Fri, 18 Jul 2014 Source: GNA

African Leaders have been advised to ensure that Sexual and Reproductive Health Rights (SRHRs) are fused into the post-2015 world health agenda.

According to Mr Raphael Godlove Ahenu, a human right activist, the group working on the Post-2015 world agenda (Sustainable Development Goals), had sidelined reproductive health issues, which sought the interest and benefits of African countries.

Speaking to the Ghana News Agency (GNA) in an interview in Sunyani on Thursday, Mr Ahenu, Chief Executive Officer of Global Media Foundation (GLOMEF), a rights based media advocacy Non-Governmental Organisation, said though the SRHRs was mentioned under Gender in the post-2015 health agenda, it had been shelved.

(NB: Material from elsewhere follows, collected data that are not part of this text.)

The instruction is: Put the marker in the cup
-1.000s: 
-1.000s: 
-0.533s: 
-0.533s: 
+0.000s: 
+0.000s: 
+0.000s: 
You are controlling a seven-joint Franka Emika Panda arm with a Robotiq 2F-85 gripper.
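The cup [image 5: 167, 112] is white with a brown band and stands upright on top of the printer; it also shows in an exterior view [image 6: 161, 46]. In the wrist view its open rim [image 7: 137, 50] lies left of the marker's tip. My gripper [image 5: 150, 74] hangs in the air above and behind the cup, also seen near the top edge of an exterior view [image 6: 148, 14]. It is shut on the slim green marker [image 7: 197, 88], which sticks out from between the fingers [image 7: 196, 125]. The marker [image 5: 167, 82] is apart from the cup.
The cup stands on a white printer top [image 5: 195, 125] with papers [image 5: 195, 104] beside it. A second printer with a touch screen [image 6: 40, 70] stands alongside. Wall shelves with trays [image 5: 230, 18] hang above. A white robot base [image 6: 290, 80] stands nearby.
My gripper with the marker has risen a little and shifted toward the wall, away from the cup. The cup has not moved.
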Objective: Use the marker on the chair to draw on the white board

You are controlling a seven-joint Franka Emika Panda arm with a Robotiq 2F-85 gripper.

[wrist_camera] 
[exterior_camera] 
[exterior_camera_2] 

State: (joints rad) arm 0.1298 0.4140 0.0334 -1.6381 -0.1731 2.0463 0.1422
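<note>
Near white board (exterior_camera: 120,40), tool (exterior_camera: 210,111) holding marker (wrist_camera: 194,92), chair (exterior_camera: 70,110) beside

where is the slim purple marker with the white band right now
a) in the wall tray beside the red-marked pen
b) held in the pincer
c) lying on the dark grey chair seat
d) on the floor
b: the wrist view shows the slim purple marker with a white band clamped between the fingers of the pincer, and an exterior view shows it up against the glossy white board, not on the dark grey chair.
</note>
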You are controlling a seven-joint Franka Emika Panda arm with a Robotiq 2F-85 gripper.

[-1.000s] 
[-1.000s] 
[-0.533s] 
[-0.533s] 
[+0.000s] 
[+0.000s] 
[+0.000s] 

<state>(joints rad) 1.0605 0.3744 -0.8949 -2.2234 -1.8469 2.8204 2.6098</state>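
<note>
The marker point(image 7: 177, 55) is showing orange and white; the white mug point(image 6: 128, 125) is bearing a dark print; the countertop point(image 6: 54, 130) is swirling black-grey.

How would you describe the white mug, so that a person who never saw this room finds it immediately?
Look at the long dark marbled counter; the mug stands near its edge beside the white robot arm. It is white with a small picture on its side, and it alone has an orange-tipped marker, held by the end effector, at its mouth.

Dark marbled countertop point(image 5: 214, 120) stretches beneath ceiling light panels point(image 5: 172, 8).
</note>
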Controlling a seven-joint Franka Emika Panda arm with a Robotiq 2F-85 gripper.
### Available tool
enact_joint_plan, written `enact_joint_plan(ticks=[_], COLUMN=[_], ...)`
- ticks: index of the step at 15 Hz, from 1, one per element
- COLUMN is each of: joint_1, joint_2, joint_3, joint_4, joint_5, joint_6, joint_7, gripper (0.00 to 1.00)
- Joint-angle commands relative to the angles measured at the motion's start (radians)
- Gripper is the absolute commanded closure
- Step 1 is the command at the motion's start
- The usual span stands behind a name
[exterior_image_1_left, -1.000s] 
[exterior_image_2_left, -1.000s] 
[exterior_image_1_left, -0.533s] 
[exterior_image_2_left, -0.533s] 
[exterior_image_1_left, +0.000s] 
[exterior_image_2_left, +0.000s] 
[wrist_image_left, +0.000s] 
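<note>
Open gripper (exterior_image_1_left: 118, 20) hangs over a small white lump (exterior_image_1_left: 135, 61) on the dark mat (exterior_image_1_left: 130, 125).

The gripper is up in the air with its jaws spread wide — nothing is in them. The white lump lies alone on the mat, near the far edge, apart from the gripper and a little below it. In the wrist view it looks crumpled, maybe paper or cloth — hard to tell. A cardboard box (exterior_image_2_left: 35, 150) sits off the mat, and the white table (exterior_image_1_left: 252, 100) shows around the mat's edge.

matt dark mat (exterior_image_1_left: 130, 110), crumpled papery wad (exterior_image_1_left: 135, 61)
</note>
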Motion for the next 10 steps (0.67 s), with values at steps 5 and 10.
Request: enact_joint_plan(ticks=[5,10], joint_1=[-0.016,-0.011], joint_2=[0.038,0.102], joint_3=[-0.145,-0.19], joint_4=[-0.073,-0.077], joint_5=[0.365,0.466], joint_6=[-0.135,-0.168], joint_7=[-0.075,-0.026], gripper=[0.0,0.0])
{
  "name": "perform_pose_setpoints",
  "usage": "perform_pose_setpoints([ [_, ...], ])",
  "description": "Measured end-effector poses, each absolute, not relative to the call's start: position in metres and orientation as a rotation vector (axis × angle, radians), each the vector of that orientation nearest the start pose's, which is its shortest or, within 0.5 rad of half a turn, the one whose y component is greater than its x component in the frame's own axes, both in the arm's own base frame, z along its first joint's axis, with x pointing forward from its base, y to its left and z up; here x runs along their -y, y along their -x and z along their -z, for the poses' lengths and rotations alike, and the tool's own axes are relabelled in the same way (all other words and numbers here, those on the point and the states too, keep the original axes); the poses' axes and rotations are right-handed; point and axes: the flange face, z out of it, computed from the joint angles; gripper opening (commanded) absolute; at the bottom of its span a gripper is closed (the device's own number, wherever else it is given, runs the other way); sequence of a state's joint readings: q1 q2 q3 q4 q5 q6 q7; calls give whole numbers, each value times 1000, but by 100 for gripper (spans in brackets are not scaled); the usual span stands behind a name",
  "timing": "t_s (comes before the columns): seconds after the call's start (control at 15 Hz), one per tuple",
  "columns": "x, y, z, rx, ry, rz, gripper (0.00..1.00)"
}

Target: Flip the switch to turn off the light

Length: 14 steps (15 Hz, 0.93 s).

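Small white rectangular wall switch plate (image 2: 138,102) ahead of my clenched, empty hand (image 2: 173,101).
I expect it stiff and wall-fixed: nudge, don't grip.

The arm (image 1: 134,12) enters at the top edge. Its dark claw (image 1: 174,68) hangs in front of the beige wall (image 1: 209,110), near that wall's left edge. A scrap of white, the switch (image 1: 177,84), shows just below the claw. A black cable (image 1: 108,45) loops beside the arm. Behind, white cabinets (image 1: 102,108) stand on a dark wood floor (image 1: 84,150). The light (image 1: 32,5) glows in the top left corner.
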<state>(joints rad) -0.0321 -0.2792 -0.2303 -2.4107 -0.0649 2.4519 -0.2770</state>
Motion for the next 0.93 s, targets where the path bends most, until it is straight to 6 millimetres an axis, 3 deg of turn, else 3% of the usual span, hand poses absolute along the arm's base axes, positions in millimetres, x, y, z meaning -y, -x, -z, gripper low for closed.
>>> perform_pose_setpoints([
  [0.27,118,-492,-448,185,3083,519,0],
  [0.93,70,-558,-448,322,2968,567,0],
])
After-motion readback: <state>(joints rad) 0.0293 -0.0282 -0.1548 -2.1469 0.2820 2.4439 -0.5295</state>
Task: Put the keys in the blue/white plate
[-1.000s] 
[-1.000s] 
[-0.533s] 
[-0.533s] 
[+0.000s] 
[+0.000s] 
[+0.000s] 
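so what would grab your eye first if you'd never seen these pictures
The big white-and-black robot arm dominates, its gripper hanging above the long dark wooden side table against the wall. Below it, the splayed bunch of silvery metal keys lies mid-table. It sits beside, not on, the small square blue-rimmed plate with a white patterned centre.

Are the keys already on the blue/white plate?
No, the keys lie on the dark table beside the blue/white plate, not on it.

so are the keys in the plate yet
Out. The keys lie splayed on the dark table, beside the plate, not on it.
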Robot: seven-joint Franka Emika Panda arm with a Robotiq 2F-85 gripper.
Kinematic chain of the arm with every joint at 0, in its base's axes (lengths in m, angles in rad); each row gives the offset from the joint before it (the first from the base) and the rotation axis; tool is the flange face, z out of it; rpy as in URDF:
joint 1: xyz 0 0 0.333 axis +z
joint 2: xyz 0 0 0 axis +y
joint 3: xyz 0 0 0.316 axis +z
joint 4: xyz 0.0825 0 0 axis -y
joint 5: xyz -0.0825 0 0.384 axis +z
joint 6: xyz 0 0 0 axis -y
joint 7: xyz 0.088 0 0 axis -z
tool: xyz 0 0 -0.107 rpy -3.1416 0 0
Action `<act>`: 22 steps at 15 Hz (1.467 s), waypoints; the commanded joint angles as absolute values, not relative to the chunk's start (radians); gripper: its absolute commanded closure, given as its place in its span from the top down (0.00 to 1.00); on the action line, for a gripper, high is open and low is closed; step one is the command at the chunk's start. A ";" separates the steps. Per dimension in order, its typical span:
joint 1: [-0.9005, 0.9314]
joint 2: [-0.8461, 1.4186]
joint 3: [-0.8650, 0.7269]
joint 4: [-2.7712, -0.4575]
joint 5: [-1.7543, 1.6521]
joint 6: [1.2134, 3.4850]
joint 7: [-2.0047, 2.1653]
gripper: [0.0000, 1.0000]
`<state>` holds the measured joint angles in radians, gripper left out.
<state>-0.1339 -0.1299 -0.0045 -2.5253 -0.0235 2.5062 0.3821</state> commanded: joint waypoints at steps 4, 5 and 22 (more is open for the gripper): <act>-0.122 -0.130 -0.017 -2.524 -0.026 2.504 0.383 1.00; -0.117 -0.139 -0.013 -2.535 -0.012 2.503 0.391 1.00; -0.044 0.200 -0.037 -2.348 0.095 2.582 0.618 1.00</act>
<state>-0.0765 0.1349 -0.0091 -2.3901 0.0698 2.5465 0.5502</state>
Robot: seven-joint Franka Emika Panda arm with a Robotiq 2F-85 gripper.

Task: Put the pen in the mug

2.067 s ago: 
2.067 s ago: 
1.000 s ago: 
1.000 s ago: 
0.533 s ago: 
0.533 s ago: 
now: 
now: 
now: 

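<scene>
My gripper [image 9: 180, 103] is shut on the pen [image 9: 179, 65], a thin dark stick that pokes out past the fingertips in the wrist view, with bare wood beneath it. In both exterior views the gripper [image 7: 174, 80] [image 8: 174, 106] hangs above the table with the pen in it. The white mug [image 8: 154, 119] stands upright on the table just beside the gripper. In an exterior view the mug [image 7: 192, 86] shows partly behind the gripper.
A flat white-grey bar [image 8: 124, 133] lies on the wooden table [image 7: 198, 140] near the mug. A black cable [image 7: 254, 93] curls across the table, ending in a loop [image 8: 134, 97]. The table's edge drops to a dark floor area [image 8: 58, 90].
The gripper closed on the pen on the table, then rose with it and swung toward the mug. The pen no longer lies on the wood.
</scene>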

“Per the draft report released so far by the group, it is clear that issues concerning SRHRs which include family planning, maternal mortality and essential medicines, were taken out of the health goal,” he said.

Mr Ahenu noted with regret that maternal mortality, diseases, and uncontrolled child birth were great challenges that confronted the African continent, and it would be ungrateful if world leaders sat unconcerned and allowed the SRHRs, which sought to address all these challenges be suspended from the sustainable development goals.

He observed that the Millennium Development Goals (MDGs) did not cover the SRHRs and family planning hence most African countries could not achieve MDGs Four and Five.

Mr Ahenu said as a result, funding for family planning dropped drastically in 2001-2002 and contributed to high maternal mortality in that period.

“When the universal access to reproductive health was introduced in 2007 as a target under MDG 5b, there was a slight decrease in maternal mortality and child morbidity,” he added.

Mr Ahenu noted that 222 million women worldwide were denied family planning services and that was why there was the need to fuse SRHRs into the sustainable development goals.

This, he added, would not only improve health outcomes, but also strengthen societies and facilitate rapid economic growth and development.

“The African continent would not benefit if certain changes are not made in the post 2015 agenda,” he cautioned.